▶ **EXERCISE OBJECTIVE**
Once you reach the line containing "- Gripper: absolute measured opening" in the entries below, write out that line and each one after it down to the line containing "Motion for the", exactly and with nothing added.

▶ **EXTRACTED INFORMATION**
★ ★ ★ ★

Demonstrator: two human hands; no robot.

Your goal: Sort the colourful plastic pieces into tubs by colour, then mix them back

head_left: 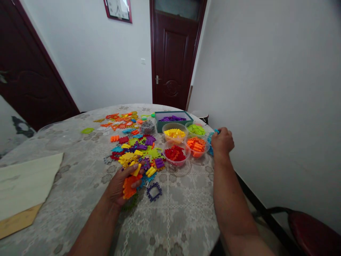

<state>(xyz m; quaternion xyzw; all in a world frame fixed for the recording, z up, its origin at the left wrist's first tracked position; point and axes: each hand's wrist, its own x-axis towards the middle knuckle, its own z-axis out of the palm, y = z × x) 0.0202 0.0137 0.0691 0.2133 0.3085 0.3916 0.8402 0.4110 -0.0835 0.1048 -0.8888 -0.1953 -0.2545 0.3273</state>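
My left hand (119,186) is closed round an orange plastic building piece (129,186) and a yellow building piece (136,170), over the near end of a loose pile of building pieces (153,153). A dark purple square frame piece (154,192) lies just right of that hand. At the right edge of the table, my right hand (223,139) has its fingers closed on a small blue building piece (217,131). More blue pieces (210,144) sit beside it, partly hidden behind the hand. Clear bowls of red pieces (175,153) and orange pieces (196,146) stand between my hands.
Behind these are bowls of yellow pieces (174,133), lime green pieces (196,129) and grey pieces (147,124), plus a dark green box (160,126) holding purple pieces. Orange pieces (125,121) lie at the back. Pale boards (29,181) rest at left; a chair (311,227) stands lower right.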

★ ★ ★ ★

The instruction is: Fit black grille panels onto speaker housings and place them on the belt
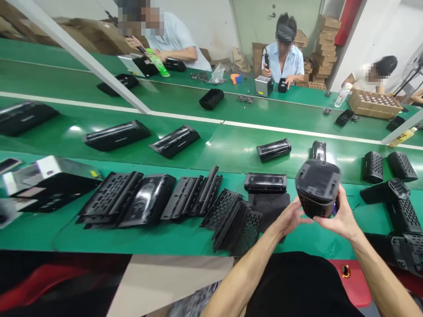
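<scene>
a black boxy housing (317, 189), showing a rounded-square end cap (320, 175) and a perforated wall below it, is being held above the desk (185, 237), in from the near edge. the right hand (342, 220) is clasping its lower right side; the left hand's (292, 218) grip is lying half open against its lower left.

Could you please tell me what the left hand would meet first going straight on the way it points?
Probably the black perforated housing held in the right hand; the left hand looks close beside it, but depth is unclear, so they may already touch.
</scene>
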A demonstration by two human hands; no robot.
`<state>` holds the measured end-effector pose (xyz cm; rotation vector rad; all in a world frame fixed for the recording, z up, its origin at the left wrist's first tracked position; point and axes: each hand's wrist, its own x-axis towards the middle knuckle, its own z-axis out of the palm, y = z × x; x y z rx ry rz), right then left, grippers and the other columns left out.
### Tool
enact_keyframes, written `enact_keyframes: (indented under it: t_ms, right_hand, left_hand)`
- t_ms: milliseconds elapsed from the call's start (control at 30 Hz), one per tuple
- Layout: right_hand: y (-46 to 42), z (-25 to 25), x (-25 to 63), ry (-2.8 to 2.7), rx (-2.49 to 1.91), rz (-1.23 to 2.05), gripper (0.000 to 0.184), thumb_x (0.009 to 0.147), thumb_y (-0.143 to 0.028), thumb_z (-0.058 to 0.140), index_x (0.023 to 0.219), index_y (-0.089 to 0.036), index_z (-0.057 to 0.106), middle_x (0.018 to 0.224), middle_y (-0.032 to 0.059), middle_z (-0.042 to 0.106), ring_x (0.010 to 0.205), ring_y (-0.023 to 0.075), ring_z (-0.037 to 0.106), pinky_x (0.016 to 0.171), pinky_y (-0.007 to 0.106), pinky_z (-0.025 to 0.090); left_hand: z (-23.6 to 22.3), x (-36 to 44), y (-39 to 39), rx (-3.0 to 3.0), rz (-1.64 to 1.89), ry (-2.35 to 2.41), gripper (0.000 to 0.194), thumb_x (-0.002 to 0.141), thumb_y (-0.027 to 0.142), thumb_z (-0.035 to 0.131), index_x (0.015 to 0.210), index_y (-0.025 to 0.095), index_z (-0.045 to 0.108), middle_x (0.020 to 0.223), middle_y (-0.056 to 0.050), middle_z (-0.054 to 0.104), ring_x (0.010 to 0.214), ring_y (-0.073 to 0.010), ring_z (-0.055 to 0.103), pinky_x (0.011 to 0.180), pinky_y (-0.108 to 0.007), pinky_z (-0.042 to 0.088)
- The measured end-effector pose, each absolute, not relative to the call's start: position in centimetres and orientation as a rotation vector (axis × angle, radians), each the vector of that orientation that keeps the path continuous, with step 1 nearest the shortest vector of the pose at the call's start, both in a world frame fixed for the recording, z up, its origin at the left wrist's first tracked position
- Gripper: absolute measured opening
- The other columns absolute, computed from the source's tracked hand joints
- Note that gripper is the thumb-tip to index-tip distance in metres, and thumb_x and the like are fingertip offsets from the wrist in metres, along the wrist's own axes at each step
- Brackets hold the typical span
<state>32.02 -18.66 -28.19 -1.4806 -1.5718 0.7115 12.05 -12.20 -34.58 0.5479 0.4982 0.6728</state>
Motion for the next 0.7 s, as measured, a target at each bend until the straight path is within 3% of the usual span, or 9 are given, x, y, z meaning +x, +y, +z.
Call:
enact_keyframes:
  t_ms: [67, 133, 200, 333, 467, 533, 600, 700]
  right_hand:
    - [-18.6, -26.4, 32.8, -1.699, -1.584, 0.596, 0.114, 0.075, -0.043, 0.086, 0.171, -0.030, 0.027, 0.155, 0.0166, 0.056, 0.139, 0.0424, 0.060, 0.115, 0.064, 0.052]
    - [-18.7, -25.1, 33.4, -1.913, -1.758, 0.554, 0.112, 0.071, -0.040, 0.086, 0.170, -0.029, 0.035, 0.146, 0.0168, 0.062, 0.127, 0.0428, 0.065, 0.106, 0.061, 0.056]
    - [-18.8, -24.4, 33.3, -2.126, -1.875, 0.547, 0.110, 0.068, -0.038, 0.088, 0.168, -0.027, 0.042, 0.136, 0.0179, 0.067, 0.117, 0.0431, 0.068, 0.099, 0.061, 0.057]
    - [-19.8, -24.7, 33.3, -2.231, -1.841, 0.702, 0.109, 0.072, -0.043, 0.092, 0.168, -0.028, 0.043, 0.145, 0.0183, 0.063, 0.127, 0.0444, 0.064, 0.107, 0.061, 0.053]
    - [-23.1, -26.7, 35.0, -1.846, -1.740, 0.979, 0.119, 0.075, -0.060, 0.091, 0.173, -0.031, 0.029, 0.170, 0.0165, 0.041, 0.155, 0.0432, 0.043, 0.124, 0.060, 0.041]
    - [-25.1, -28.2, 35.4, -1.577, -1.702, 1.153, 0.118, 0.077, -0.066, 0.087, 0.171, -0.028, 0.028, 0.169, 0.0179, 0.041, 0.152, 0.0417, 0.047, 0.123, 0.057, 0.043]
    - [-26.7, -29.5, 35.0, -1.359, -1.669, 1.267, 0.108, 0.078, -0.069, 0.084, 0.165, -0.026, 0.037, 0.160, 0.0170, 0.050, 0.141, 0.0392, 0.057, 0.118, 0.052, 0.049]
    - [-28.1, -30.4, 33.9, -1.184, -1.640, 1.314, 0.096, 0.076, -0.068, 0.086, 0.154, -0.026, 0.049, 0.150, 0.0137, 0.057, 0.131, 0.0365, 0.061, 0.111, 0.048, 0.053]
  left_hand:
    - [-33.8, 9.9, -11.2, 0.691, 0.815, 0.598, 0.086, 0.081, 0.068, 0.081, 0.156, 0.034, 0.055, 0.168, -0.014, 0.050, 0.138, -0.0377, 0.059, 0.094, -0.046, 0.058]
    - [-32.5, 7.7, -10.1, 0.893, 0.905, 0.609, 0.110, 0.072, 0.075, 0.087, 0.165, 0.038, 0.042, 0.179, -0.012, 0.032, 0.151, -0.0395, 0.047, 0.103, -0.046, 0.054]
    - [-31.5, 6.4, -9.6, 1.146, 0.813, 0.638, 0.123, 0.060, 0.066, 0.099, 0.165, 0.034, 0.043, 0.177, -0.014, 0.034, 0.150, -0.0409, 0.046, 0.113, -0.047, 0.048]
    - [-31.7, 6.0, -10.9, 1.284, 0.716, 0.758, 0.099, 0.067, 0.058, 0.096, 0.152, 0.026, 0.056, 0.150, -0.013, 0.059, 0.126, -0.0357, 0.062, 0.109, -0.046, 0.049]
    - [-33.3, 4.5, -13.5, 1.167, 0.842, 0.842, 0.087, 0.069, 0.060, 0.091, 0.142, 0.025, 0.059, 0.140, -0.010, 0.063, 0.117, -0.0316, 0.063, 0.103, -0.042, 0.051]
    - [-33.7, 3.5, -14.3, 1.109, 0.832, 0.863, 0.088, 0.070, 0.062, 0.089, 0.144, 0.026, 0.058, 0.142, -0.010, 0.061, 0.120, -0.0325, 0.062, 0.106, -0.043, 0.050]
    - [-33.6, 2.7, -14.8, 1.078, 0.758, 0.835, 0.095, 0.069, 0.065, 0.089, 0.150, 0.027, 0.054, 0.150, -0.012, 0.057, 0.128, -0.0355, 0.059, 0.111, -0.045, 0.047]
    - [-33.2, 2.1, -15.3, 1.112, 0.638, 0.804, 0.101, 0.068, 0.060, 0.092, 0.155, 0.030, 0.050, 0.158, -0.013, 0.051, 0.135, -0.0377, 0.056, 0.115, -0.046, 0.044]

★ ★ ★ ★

▶ **OUTPUT**
- Gripper: absolute measured opening
- The other columns absolute, computed from the source's tracked hand joints
- Note that gripper is the thumb-tip to index-tip distance in metres, and thumb_x and the like are fingertip offsets from the wrist in metres, along the wrist's own axes at each step
- Brackets hold the typical span
<state>32.02 -18.66 -28.19 -1.4806 -1.5718 0.7115 12.05 -12.20 -34.58 0.5479 0.4982 0.6728</state>
Motion for the next 0.7 s, as measured, a target at each bend until the straight path is within 3% of the usual span, or 9 are given, x, y, z meaning +x, +y, +z.

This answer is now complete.